▸ **WORK INSTRUCTIONS**
Start at the line with "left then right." in the records below, stop at the line with "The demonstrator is", and return every line in that span exactly, the two end lines included.

BEGIN THE RECORDS

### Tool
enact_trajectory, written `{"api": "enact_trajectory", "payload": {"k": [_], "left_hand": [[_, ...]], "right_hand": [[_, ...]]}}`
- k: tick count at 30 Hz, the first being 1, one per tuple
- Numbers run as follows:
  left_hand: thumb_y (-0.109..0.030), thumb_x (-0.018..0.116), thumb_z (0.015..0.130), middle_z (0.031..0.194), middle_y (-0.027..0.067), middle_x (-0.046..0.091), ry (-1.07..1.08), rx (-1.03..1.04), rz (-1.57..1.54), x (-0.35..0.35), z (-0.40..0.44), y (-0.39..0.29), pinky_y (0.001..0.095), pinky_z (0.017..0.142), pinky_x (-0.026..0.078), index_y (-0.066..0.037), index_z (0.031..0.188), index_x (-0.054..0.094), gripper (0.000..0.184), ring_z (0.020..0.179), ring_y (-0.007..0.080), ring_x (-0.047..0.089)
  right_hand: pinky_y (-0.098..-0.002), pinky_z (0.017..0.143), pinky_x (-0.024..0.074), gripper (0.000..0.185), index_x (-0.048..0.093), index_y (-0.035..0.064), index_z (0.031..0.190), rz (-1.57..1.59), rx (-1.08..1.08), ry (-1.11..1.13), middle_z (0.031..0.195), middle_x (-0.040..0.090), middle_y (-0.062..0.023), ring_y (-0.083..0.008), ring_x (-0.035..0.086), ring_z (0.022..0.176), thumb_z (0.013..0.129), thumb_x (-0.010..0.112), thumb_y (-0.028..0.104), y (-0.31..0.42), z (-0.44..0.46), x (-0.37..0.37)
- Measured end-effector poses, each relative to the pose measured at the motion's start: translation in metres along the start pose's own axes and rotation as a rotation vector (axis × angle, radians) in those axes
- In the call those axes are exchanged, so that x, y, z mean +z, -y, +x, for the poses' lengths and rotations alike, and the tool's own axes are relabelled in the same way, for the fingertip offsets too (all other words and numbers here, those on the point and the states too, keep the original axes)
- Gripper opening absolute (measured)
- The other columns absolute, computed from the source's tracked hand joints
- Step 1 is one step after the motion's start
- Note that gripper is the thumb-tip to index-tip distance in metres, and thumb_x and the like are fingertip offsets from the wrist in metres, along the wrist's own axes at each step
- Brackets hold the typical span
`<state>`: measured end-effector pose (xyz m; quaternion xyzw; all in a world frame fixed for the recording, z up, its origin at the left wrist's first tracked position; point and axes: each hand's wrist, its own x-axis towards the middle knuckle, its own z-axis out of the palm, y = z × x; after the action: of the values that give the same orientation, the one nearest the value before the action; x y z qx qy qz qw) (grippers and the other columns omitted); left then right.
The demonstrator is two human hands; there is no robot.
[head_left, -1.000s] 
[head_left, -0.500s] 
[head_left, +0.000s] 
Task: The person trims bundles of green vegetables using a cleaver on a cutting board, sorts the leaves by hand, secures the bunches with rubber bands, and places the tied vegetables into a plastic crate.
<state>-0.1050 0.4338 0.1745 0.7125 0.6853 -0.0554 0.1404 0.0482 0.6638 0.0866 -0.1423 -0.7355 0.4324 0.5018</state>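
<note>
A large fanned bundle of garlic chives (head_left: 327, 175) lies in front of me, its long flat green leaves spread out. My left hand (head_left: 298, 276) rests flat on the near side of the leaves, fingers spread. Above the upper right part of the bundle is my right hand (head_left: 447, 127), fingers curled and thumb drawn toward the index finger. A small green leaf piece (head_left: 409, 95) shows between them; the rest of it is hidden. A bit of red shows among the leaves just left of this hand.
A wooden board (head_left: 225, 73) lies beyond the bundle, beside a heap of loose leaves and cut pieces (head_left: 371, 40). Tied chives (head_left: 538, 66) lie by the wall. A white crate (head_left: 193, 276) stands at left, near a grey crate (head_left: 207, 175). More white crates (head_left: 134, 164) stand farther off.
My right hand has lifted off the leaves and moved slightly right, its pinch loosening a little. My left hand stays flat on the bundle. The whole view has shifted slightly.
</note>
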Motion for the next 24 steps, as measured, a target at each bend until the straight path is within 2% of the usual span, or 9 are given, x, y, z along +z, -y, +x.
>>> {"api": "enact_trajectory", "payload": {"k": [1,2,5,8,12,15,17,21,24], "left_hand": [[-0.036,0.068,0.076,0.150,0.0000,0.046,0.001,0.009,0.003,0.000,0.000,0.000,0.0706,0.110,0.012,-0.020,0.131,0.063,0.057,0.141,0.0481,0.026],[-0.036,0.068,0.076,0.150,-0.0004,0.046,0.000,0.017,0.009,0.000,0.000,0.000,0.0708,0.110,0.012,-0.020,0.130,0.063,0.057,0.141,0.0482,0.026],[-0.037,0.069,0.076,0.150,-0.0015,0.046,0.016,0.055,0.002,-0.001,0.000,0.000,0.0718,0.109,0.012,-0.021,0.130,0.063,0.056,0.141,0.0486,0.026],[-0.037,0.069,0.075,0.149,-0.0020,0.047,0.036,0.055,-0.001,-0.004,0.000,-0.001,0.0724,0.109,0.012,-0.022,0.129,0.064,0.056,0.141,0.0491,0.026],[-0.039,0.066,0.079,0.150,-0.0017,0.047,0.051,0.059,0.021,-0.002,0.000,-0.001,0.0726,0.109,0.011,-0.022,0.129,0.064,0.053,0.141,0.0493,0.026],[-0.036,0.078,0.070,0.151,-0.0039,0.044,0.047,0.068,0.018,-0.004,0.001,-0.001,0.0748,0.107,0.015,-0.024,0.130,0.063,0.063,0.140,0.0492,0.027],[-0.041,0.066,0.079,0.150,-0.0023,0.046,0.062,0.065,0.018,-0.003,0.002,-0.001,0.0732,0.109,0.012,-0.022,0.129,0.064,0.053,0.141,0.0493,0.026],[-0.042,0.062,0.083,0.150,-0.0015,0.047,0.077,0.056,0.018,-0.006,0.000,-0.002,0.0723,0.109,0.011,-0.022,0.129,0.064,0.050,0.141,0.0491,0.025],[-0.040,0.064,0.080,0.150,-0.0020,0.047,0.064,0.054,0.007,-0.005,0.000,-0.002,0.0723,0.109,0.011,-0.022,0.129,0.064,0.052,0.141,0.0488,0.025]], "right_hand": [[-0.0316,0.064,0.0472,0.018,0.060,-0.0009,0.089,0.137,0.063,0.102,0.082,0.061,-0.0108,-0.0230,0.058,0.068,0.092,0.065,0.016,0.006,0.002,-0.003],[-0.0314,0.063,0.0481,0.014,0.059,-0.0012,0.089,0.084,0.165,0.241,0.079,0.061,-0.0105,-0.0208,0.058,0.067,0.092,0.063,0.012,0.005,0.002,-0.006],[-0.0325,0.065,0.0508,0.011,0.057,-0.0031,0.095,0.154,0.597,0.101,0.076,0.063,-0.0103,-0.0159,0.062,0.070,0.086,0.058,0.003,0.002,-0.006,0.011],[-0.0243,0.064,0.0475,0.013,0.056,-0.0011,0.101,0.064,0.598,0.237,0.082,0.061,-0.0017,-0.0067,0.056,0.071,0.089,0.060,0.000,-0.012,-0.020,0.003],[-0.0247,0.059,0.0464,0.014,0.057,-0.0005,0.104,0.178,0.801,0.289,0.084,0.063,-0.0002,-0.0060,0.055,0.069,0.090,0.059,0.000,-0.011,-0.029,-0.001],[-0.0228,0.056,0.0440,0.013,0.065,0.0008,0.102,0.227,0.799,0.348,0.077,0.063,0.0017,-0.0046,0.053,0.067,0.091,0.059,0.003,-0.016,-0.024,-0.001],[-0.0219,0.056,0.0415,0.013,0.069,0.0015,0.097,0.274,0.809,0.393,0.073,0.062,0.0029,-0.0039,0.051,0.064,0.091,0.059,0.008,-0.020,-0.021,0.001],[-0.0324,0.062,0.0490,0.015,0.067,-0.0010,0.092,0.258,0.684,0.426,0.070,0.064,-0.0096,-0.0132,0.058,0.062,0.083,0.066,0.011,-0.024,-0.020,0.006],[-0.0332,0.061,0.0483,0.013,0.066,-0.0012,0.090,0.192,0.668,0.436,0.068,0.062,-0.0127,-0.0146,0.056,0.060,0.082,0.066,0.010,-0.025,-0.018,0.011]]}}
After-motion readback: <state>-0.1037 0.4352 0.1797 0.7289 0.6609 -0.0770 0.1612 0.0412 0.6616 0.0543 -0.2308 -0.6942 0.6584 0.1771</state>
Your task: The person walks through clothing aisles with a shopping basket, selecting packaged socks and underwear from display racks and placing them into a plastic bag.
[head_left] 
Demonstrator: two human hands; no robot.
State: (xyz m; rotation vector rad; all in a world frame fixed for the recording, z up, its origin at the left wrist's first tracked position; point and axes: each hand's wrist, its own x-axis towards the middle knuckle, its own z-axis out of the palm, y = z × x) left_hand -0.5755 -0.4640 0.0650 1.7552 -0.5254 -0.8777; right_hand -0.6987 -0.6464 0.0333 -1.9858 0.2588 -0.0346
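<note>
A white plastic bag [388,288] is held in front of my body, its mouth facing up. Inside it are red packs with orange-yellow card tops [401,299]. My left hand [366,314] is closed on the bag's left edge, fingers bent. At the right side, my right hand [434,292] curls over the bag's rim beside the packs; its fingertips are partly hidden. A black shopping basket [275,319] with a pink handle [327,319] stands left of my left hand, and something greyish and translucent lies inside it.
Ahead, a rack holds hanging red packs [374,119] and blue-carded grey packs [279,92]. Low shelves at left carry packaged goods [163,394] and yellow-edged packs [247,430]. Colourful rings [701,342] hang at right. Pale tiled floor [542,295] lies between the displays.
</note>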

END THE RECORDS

▸ **SOLUTION**
`<state>`: measured end-effector pose (xyz m; quaternion xyzw; all in a world frame fixed for the recording, z up, its origin at the left wrist's first tracked position; point and axes: each hand's wrist, its own x-axis towards the middle knuckle, its own z-axis out of the palm, y = z × x; after the action: of the values that give the same orientation, the one nearest the value before the action; x y z qx qy qz qw) (grippers and the other columns omitted); left then right.
The demonstrator is two human hands; there is no robot.

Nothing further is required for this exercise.